Exercise description |
Everything in the data below is left aside except the lines from the one containing "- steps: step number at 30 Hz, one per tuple" through the one containing "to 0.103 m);"; repeat those exactly.
== Exercise material ==
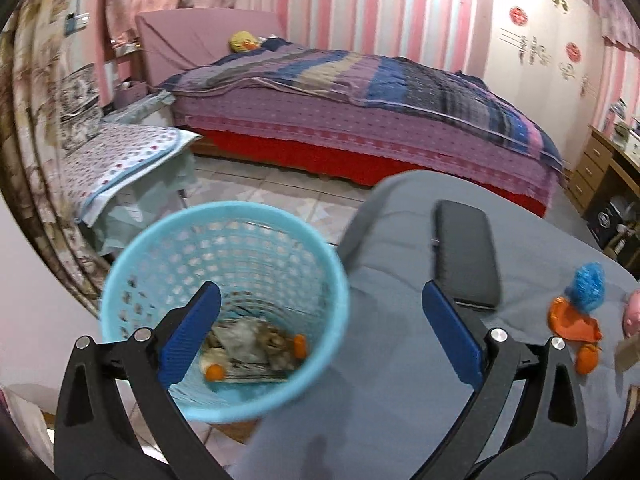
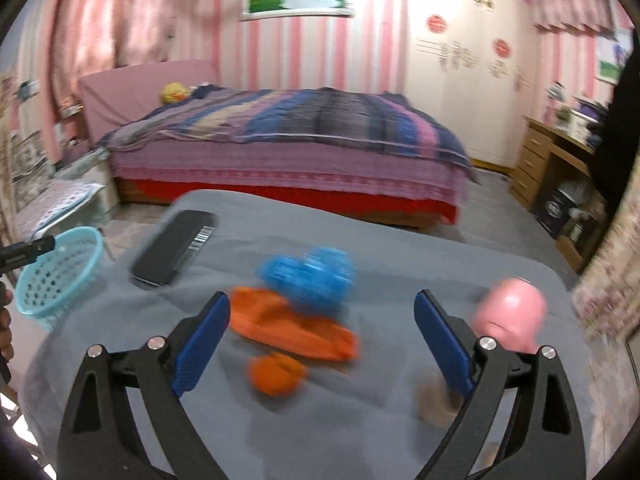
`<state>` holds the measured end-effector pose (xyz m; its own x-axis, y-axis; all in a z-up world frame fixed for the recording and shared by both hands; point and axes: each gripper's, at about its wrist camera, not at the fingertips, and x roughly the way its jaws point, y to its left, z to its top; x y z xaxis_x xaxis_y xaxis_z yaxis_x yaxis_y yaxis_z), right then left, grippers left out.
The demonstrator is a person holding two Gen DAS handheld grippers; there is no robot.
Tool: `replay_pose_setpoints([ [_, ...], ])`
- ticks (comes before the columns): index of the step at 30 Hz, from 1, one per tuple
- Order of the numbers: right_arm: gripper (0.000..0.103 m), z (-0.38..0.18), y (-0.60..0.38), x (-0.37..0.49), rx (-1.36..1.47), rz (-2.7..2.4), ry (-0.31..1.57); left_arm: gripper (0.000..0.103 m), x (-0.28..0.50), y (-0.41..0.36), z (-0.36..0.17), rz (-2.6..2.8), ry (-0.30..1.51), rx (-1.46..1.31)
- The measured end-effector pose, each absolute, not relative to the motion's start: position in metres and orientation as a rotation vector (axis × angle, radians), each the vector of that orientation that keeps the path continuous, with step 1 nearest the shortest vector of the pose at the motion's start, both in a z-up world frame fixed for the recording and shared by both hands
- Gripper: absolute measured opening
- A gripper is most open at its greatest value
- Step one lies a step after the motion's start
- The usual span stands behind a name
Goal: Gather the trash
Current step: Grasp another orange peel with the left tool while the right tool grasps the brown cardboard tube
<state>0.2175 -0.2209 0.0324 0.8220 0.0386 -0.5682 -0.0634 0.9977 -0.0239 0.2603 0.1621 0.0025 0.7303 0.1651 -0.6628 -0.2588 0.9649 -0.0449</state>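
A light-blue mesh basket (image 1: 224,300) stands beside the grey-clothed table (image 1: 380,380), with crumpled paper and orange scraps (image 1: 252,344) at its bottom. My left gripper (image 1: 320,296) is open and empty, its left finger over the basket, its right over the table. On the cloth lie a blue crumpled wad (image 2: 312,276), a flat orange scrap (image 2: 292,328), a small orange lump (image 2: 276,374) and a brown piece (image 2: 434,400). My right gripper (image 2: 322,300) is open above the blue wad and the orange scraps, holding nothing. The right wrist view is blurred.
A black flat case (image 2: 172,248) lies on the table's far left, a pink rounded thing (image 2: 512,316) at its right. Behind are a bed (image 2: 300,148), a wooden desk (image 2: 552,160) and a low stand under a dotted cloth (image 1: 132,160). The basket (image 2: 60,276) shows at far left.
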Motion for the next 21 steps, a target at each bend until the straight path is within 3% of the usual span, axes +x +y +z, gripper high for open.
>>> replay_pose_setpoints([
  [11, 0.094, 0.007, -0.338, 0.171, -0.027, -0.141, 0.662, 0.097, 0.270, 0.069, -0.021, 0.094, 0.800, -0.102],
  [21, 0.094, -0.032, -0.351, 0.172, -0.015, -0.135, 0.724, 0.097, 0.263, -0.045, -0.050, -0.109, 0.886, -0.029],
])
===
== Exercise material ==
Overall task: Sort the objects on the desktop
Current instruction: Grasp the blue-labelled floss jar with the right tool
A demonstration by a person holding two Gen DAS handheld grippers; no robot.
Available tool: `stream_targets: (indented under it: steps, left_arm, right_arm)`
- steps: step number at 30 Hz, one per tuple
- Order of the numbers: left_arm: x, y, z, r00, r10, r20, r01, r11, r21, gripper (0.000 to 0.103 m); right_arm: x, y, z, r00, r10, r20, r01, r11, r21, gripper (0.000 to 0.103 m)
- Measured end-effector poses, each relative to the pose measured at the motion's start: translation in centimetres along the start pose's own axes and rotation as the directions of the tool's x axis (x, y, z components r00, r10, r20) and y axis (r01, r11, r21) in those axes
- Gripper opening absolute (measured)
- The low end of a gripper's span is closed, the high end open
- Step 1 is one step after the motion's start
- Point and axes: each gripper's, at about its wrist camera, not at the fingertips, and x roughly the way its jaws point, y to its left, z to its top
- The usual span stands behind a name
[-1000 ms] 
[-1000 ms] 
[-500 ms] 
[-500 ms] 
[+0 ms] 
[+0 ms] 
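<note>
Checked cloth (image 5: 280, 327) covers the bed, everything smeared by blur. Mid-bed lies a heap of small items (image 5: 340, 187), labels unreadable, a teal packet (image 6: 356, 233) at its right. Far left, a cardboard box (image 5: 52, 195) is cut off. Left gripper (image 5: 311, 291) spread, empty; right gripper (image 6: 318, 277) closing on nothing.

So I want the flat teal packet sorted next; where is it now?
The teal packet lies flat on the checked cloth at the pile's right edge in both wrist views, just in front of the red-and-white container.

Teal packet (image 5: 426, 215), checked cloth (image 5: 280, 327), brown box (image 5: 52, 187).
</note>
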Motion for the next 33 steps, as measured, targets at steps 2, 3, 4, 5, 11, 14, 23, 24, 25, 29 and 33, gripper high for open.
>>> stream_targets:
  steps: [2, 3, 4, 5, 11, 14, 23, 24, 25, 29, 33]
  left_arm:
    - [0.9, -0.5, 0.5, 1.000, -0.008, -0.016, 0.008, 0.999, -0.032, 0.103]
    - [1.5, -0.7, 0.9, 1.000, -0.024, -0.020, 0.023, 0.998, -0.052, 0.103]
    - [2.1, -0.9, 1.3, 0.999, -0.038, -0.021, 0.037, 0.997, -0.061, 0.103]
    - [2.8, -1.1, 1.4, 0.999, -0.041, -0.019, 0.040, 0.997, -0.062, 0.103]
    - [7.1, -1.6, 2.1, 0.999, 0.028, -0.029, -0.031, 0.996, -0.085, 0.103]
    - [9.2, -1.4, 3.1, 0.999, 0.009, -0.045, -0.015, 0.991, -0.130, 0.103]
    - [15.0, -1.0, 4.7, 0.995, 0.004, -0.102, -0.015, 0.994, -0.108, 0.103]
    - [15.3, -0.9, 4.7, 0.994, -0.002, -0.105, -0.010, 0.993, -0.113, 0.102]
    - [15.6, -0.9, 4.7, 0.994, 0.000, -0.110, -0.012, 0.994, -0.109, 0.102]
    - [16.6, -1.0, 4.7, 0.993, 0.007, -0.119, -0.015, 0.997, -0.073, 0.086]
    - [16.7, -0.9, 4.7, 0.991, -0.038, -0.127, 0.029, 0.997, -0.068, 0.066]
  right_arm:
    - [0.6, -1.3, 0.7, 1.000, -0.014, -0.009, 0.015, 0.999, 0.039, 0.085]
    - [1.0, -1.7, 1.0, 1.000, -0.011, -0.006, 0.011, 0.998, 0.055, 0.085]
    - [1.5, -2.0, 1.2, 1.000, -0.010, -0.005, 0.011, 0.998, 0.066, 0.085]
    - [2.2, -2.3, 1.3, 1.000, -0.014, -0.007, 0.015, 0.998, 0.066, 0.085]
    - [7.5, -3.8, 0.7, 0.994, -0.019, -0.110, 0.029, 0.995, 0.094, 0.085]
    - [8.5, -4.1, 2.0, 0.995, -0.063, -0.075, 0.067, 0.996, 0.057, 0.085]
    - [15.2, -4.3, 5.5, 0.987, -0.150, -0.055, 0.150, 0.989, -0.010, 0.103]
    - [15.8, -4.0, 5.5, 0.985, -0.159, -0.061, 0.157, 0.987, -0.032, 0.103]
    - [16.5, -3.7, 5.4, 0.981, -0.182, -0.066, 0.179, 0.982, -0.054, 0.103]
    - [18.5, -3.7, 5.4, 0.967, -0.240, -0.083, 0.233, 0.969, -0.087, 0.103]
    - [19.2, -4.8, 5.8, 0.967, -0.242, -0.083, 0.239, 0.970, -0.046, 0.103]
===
Task output |
- steps: step number at 30 Hz, one per tuple
- Order of the numbers: left_arm: x, y, z, r00, r10, r20, r01, r11, r21, gripper (0.000 to 0.103 m); right_arm: x, y, z, r00, r10, r20, r01, r11, r21, gripper (0.000 to 0.103 m)

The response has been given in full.